#filmdaDU: Il Piccolo Buddha

Oggi e domani l’Italia ospita Tenzin Gyatso, il quattordicesimo Dalai Lama, a Milano per due giornate in cui Sua Santità terrà insegnamenti e incontri con il pubblico italiano. È l’occasione giusta per consigliarvi la visione di un capolavoro di uno dei più grandi maestri del cinema del nostro tempo: Il Piccolo Buddha di Bernardo Bertolucci.

Personalmente, sono molto legato a questa pellicola. La rividi l’ultima volta un paio d’anni fa, poco dopo essere tornato da un intenso (spiritualmente) e memorabile viaggio in India. Nella trama si intrecciano due storie: quella del piccolo Jesse, un bambino americano che potrebbe essere la reincarnazione di un Lama scomparso, e quella di Siddhartha – interpretato da un giovanissimo Keanu Reeves –, giovane principe che comincia a scoprire il mondo, il dolore, la spiritualità, per poi intraprendere il percorso che lo porterà all’illuminazione.

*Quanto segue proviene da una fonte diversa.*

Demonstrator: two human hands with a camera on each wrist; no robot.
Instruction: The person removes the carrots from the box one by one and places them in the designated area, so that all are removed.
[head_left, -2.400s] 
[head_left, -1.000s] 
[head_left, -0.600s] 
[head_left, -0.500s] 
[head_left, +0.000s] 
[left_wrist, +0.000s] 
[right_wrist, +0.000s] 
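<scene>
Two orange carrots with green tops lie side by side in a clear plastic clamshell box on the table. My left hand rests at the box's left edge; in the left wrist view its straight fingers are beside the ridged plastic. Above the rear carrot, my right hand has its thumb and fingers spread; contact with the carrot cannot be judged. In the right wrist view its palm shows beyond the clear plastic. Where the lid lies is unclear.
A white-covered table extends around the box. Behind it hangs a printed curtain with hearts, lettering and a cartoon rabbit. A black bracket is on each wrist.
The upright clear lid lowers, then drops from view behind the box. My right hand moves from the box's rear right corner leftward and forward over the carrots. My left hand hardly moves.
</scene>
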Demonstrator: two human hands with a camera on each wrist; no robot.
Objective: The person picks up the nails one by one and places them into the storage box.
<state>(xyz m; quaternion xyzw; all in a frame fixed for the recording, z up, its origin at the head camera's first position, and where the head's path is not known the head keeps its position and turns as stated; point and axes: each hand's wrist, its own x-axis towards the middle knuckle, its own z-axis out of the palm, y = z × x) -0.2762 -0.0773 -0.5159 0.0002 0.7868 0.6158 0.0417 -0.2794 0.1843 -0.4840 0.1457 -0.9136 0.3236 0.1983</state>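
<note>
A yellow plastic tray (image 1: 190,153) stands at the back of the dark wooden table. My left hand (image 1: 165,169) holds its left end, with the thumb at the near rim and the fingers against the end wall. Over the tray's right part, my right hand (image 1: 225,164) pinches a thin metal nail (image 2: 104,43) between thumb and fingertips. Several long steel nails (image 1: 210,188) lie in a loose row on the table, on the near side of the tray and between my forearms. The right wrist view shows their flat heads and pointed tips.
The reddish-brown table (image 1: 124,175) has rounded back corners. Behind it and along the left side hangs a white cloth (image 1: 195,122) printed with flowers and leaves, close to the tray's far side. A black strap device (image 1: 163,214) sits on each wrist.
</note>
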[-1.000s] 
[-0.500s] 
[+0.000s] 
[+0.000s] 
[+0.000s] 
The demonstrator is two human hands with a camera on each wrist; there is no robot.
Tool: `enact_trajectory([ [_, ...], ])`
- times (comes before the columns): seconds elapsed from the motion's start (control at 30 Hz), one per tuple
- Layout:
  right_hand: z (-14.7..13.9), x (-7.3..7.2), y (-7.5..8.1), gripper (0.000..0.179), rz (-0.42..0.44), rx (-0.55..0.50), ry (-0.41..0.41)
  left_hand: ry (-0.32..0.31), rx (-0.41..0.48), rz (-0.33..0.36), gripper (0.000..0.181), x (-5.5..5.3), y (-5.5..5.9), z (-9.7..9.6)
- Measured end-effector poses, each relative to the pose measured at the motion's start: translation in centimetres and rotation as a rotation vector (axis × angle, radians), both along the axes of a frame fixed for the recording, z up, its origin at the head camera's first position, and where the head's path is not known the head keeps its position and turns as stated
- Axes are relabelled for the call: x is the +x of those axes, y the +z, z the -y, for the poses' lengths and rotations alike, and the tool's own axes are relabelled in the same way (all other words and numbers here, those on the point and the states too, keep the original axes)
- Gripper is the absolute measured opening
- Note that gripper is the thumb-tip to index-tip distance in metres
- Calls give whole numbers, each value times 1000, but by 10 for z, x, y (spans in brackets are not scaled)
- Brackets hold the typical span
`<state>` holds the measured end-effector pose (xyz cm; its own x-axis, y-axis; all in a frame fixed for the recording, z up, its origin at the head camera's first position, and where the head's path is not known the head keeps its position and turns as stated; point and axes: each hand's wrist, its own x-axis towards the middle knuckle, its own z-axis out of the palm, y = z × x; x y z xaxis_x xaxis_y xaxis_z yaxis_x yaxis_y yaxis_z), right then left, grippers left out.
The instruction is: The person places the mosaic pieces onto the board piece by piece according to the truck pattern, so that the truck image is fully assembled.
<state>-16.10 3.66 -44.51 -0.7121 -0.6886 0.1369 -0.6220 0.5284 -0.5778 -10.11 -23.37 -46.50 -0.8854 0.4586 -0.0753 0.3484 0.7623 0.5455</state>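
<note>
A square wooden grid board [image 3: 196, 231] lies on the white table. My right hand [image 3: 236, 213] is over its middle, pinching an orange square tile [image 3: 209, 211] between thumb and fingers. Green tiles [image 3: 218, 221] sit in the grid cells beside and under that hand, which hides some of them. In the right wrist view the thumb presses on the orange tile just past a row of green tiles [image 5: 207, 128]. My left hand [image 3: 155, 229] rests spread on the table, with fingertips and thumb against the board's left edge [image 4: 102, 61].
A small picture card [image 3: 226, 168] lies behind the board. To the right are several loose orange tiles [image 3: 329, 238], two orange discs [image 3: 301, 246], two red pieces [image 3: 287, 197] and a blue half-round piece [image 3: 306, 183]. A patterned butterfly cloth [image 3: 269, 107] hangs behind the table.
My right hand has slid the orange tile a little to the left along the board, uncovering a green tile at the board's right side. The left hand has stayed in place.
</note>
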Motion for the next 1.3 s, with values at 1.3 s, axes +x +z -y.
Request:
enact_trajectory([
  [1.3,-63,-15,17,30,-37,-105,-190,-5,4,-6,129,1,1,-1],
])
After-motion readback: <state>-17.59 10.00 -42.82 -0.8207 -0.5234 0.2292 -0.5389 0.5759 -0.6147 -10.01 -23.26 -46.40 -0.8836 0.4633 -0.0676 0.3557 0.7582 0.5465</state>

Il film si sviluppa intorno a continui salti temporali e geografici fra queste due storie, in maniera talmente repentina che a volte si rimane quasi storditi nel passare dalla grigia Seattle degli anni novanta ai colori caldi ocra, zafferano e rosso fuoco dell’antico oriente.

Al tempo stesso, si percepisce anche un senso di vacuità nelle preoccupazioni di Evan, il padre di Jesse, che ha problemi lavorativi, se paragonate brutalmente allo strazio del principe Siddhartha, che scappa dal suo palazzo e si trova faccia a faccia con la vita vera, la malattia, la povertà, la morte.

La narrazione è dominata dal senso di impermanenza, uno degli insegnamenti del buddismo tibetano più difficili da accettare per noi occidentali, che siamo così legati ai beni materiali. Diverse scene ritraggono i monaci intenti a realizzare un mandala, bellissima e complessa composizione di sabbia, che verrà poi spazzata via in un attimo nelle ultime scene.